*What is needed:* Please restate the entire listing verbatim.
────────
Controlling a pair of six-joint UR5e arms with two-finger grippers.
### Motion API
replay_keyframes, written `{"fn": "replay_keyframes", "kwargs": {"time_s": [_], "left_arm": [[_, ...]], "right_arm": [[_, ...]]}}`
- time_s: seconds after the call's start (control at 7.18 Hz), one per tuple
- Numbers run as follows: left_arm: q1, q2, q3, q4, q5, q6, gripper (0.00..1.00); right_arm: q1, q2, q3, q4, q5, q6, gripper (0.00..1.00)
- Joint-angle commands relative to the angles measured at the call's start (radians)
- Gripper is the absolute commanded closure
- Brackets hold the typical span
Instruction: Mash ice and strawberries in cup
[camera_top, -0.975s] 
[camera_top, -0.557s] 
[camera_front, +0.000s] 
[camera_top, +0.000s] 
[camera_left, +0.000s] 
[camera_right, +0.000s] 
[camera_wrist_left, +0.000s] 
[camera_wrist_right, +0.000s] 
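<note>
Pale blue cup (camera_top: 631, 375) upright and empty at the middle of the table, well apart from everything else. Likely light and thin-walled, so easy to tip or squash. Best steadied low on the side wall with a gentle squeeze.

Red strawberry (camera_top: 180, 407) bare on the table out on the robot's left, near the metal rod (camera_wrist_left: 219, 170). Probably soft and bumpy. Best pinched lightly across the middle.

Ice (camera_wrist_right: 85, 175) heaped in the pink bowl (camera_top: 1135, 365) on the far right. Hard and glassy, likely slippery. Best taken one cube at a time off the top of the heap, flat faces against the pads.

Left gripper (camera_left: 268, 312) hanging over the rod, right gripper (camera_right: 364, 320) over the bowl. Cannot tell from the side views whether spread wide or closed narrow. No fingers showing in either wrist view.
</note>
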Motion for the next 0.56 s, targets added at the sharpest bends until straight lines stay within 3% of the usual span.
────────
*Exercise answer:*
Controlling a pair of six-joint UR5e arms with two-finger grippers.
### Motion API
replay_keyframes, written `{"fn": "replay_keyframes", "kwargs": {"time_s": [_], "left_arm": [[_, ...]], "right_arm": [[_, ...]]}}`
- time_s: seconds after the call's start (control at 7.18 Hz), one per tuple
- Numbers run as follows: left_arm: q1, q2, q3, q4, q5, q6, gripper (0.00..1.00); right_arm: q1, q2, q3, q4, q5, q6, gripper (0.00..1.00)
- Joint-angle commands relative to the angles measured at the call's start (radians)
- Gripper is the absolute commanded closure
- Brackets hold the typical span
Instruction: Mash ice and strawberries in cup
[camera_top, -0.975s] 
[camera_top, -0.557s] 
[camera_front, +0.000s] 
[camera_top, +0.000s] 
[camera_left, +0.000s] 
[camera_right, +0.000s] 
[camera_wrist_left, +0.000s] 
[camera_wrist_right, +0.000s] 
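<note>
Pale blue cup (camera_top: 631, 375) upright and empty at the middle of the table, well apart from everything else. Likely light and thin-walled, so easy to tip or squash. Best steadied low on the side wall with a gentle squeeze.

Red strawberry (camera_top: 180, 407) bare on the table out on the robot's left, near the metal rod (camera_wrist_left: 219, 170). Probably soft and bumpy. Best pinched lightly across the middle.

Ice (camera_wrist_right: 85, 175) heaped in the pink bowl (camera_top: 1135, 365) on the far right. Hard and glassy, likely slippery. Best taken one cube at a time off the top of the heap, flat faces against the pads.

Left gripper (camera_left: 268, 312) hanging over the rod, right gripper (camera_right: 364, 320) over the bowl. Cannot tell from the side views whether spread wide or closed narrow. No fingers showing in either wrist view.
</note>
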Motion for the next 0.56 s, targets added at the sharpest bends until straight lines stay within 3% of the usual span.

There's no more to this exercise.